RNA-seq-based expression profiling of NAC genes in peanut

The average fragments per kilobase per million reads mapped (FPKM) values of 22 distinct tissue types and developmental stages were obtained from the study by Clevenger et al. [36]. The FPKM values of each NAC gene were log2 transformed and displayed in the form of heatmaps via HemI [55].

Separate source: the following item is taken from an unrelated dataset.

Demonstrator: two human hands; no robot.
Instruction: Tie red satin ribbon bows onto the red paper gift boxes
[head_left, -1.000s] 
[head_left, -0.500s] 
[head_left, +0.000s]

To investigate the expression patterns of NAC genes under salt and drought stress treatments, the average FPKM values of each gene under salt [37] and drought [39] treatments were obtained from our previous work. The average FPKM values of these NAC genes whose expression changed by more than twofold were compared via Excel software, log2 transformed and displayed in the form of heatmaps using HemI [55].

Plant materials, growth conditions and stress treatments

‘Huayu 9303’, a cultivated peanut bred by our team, was grown in a temperature-controlled chamber at 20 °C with a photoperiod of 16 h of light and 8 h of darkness unless stated otherwise. After approximately 1 month, the plants were treated with 51.33 mM NaCl (for salt treatment) or 20% polyethylene glycol (PEG) 6000 (for drought treatment). The roots were collected after 0, 6, 12, 18, 24, 36, and 48 h of treatment, immediately frozen in liquid nitrogen and stored at − 80 °C.

RNA extraction and RT-qPCR based analysis

Total RNA was extracted with a MiniBEST Plant RNA Extraction Kit (Takara, Dalian, China). First-strand cDNAs were synthesized using a PrimeScript RT-PCR Kit (Takara), and qPCR was carried to check the expression levels of AhNAC genes under salt and drought treatments. The reactions mixtures consisted of 2 μL of cDNA (10.3 ng/μL), forward and reverse primers (400 nM each), 10 μL of TB Green Premix Ex Taq II (Takara), and added sterile water to bring total volume to 20 μL. Amplification was performed on an ABI 7500 Fast Real-Time System (Applied Biosystems, CA, USA) as follows: 50 °C for 2 min; 95 °C for 2 min; and 40 cycles of 95 °C for 15 s and 60 °C for 34 s. The specificity of the reactions was verified by melting curve analysis. Gene specific primers for each detected NAC gene for RT-qPCR were designed based on the basis of the difference between othologous genes and were listed in Additional file 15. Each gene was performed with three biological replicates. Gene transcript levels were calculated using ΔΔCt method [56]. Student’s t-test was performed to calculate the P values using SPSS software. When P was < 0.05, we considered the NAC genes were differentially expressed genes. To normalize the expression level of the selected NAC genes, actin gene was used as an internal control [47].

Conclusion

In the present study, a comprehensive analysis including phylogeny, chromosomal location, gene structure, conserved motif, cis-acting elements within promoter regions, and expression profiling of NAC gene family members in two diploid Arachis species was performed. These results provide a useful foundation for future research on Arachis NAC genes. On the basis of comparative RNA-seq and RT-qPCR-based analysis, we also identified NAC genes involved in drought and/or salt stress responses, which could be potentially used for peanut improvement.